**AIM OF THE TASK**:
Return, word for word, only the lines of the data below that lie between the line with "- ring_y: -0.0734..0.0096" and the line with "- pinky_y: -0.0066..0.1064", those two lines included.

**PROVIDED ENTRIES**:

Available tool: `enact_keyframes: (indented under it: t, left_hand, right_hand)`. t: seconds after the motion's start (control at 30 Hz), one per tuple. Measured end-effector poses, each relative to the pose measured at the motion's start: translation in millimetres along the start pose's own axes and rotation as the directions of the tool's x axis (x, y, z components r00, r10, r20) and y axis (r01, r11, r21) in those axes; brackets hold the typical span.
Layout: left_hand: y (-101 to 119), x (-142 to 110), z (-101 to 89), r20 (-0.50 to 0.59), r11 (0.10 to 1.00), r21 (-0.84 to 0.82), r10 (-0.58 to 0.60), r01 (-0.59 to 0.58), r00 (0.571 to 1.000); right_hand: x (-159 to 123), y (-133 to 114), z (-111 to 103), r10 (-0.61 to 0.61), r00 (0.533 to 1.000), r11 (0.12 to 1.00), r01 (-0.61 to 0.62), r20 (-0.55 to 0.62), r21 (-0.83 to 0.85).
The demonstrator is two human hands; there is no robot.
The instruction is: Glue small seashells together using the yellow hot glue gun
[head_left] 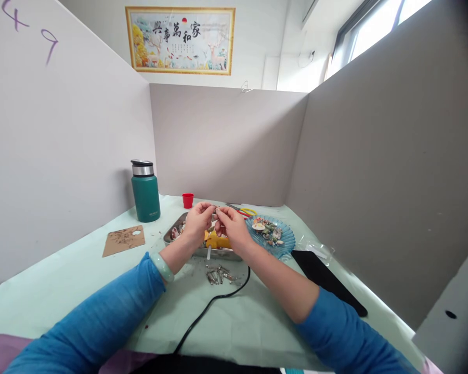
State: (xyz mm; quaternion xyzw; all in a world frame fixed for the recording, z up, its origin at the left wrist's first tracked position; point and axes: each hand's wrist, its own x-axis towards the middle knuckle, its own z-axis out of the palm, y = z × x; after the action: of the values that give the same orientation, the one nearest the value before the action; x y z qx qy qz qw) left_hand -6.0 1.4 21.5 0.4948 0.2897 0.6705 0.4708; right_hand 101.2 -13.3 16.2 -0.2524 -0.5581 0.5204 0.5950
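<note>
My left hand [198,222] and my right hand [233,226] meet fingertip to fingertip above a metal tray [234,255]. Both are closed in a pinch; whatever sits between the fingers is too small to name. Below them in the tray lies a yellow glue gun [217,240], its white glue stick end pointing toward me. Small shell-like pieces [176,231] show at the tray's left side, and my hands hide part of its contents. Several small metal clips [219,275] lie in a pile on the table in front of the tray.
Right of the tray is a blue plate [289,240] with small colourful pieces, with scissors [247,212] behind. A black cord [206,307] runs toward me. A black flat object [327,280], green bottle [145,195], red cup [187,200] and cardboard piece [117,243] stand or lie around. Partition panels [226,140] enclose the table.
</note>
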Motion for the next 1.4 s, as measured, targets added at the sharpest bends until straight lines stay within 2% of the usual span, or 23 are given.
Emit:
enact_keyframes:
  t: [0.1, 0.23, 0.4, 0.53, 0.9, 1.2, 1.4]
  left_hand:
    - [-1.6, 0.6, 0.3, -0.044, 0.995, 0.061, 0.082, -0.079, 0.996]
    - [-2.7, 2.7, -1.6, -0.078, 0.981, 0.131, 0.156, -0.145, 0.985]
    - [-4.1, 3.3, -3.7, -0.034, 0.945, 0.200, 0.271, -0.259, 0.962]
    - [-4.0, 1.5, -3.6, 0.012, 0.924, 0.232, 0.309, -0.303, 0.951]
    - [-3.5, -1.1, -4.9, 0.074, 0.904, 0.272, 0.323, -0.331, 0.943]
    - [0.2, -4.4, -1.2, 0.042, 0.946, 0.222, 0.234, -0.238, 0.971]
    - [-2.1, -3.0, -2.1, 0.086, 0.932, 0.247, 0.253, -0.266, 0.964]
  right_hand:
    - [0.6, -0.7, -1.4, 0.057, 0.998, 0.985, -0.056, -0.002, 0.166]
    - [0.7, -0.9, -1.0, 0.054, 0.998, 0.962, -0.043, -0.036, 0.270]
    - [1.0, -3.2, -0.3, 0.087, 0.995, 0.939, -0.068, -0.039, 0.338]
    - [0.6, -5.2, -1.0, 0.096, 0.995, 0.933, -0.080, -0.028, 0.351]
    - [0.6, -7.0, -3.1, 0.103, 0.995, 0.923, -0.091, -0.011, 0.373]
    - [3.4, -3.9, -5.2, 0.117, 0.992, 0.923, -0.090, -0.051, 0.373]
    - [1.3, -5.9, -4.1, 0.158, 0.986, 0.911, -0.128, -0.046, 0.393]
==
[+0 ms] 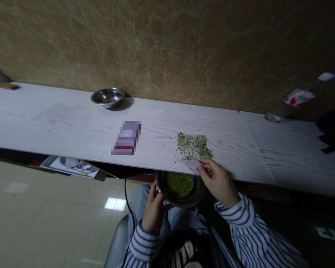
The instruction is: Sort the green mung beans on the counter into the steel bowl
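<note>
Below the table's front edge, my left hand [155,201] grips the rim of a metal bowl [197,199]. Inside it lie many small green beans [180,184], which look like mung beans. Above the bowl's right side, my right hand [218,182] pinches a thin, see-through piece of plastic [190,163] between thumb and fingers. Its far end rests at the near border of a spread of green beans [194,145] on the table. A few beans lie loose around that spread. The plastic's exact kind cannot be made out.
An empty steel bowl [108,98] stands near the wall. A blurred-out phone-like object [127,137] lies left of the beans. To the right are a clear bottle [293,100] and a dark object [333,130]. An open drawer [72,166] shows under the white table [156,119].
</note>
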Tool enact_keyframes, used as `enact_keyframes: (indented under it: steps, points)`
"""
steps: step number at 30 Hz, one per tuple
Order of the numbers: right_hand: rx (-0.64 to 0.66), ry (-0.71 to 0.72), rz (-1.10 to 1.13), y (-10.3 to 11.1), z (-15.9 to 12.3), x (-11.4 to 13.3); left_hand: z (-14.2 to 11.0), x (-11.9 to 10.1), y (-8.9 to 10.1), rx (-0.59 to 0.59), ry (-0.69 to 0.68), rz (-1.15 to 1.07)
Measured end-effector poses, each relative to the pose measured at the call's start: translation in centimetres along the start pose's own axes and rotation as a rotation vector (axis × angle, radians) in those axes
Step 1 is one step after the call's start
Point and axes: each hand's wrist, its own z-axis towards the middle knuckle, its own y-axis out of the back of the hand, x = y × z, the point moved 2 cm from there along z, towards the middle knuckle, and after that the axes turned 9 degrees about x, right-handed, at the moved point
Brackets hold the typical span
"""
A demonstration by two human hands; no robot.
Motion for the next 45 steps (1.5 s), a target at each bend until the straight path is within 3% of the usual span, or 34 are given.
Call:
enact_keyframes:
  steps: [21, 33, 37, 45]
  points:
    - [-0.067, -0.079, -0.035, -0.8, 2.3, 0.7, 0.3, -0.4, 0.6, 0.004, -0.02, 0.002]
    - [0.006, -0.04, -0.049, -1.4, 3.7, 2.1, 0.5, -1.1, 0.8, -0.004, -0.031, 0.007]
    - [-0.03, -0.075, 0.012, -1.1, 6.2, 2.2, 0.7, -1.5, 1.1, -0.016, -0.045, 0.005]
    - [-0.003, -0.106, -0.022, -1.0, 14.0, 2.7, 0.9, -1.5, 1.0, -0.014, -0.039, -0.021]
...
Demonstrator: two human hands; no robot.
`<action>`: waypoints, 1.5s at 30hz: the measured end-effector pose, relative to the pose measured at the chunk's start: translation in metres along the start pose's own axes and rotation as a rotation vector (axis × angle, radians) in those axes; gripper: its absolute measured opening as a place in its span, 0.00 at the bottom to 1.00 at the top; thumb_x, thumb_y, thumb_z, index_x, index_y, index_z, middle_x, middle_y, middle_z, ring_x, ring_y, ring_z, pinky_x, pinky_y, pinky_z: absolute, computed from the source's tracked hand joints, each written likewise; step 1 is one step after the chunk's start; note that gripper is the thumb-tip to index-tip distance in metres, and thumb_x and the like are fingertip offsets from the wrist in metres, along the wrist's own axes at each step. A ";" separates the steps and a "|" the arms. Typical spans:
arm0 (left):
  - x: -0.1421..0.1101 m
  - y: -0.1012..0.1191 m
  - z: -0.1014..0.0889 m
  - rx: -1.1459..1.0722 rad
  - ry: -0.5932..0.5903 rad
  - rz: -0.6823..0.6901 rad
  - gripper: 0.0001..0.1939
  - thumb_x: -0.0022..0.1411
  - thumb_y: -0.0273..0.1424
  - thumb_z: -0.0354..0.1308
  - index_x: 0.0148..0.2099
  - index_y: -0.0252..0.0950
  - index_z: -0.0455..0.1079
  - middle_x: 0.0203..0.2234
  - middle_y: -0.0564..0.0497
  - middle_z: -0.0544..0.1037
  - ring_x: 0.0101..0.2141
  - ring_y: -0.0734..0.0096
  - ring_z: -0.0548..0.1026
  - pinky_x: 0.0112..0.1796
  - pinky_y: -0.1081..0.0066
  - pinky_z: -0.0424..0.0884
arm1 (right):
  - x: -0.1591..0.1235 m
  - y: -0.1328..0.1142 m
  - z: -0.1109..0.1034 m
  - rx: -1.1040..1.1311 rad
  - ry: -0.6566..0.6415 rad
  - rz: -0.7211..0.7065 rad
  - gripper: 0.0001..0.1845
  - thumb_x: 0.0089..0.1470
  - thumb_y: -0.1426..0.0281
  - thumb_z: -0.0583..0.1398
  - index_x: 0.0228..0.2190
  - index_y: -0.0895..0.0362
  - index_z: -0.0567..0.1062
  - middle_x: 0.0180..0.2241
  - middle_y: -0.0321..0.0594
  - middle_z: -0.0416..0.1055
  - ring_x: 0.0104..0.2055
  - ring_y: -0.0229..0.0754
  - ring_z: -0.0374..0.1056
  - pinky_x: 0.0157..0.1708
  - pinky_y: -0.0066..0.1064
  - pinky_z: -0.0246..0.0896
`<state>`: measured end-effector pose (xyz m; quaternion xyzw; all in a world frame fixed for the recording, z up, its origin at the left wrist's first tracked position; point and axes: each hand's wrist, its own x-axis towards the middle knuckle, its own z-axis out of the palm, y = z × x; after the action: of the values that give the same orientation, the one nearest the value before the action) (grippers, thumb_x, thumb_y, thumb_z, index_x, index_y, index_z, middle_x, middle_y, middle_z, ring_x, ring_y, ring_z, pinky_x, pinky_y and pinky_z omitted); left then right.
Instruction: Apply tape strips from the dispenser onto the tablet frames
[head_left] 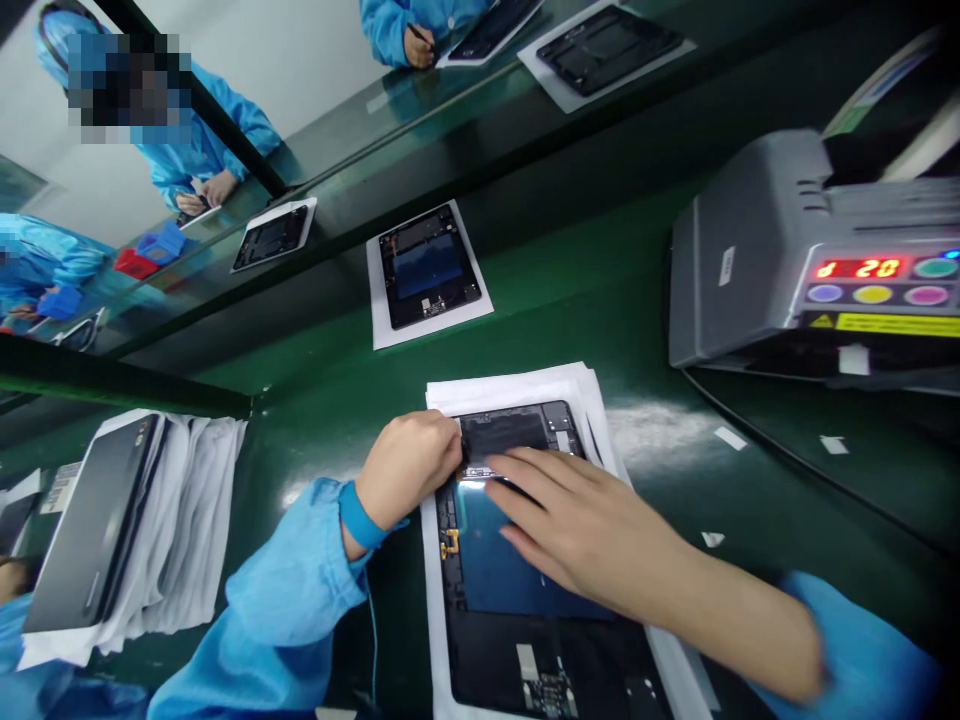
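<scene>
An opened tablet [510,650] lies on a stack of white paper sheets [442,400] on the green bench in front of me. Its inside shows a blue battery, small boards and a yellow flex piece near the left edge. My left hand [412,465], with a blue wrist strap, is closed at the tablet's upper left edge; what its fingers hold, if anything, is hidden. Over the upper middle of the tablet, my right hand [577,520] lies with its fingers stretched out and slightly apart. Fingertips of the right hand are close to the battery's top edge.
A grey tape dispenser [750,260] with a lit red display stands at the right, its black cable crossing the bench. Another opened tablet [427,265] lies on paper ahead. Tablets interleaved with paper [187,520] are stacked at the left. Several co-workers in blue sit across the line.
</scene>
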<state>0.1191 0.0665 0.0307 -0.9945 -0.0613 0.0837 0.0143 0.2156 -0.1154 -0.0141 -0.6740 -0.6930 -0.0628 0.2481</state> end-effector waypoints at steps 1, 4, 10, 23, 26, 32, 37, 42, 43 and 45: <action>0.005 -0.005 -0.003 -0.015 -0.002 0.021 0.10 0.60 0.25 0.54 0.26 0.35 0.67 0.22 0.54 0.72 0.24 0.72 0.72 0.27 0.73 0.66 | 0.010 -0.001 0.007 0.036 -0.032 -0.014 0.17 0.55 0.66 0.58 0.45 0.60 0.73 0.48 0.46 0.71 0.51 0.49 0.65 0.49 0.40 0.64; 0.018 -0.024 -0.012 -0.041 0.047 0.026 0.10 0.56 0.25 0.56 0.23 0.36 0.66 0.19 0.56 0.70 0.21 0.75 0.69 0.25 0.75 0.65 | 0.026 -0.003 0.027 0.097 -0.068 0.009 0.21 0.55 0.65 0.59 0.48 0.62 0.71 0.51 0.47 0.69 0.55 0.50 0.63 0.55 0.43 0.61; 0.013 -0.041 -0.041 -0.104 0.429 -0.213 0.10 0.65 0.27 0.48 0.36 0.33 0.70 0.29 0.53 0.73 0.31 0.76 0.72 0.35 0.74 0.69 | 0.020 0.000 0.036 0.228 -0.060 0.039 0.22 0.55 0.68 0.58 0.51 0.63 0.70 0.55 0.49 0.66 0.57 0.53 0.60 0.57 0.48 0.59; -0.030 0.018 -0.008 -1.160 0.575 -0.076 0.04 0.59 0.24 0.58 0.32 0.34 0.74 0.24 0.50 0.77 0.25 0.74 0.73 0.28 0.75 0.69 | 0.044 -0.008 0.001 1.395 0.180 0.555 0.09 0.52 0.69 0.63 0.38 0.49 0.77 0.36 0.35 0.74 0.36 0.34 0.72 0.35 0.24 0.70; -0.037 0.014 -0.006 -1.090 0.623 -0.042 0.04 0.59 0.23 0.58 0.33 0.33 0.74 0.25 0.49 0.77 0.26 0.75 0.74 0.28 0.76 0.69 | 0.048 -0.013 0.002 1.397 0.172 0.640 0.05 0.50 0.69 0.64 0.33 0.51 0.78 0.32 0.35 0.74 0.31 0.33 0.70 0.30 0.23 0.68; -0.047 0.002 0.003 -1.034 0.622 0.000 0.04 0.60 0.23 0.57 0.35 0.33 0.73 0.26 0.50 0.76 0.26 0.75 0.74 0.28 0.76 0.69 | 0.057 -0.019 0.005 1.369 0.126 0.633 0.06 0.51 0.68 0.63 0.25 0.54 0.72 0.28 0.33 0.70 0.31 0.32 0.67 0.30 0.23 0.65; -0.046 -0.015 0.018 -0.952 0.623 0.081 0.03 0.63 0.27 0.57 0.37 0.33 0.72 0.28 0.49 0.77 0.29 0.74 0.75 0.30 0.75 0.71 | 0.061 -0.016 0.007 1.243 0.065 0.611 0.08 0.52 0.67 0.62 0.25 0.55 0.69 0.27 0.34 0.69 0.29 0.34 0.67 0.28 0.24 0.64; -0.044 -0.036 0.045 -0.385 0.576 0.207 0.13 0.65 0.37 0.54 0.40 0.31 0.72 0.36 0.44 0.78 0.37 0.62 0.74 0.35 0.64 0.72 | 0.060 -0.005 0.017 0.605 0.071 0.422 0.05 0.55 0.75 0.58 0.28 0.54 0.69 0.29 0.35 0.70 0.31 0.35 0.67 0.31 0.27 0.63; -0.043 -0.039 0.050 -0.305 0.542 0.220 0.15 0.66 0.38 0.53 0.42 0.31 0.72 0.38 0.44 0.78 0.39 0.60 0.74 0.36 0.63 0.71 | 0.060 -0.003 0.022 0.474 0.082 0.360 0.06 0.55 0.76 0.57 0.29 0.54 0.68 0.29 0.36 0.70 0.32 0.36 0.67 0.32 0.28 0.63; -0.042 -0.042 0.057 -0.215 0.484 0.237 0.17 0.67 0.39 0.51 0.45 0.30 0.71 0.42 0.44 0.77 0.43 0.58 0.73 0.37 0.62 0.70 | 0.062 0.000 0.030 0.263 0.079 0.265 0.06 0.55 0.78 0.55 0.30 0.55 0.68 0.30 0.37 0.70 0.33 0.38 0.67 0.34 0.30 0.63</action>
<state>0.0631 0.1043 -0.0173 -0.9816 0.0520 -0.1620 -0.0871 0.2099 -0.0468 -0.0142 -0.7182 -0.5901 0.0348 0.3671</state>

**PROBLEM SOLUTION**:
  - ring_y: -0.0734..0.0096
  - ring_z: -0.0548..0.1026
  - pinky_x: 0.0112..0.1796
  - pinky_y: -0.1081..0.0066
  - pinky_z: -0.0424..0.0884
arm1 (right):
  - x: -0.1591..0.1235 m
  - y: -0.1328..0.1142 m
  - z: -0.1109..0.1034 m
  - rx: -1.1040..1.1311 rad
  - ry: -0.6566..0.6415 rad
  - rz: -0.7211..0.7065 rad
  - gripper: 0.0001..0.1845
  - thumb_x: 0.0089..0.1470
  - thumb_y: -0.1426..0.0281
  - thumb_z: -0.0583..0.1398
  - index_x: 0.0228..0.2190
  - index_y: -0.0895..0.0362
  - index_z: -0.0567..0.1062
  - middle_x: 0.0180..0.2241
  - middle_y: -0.0321..0.0594
  - middle_z: -0.0416..0.1055
  - ring_x: 0.0104..0.2055
  - ring_y: -0.0229..0.0754
  - ring_z: -0.0374..0.1056
  - pinky_x: 0.0157..0.1708
  - pinky_y: -0.0066..0.1064

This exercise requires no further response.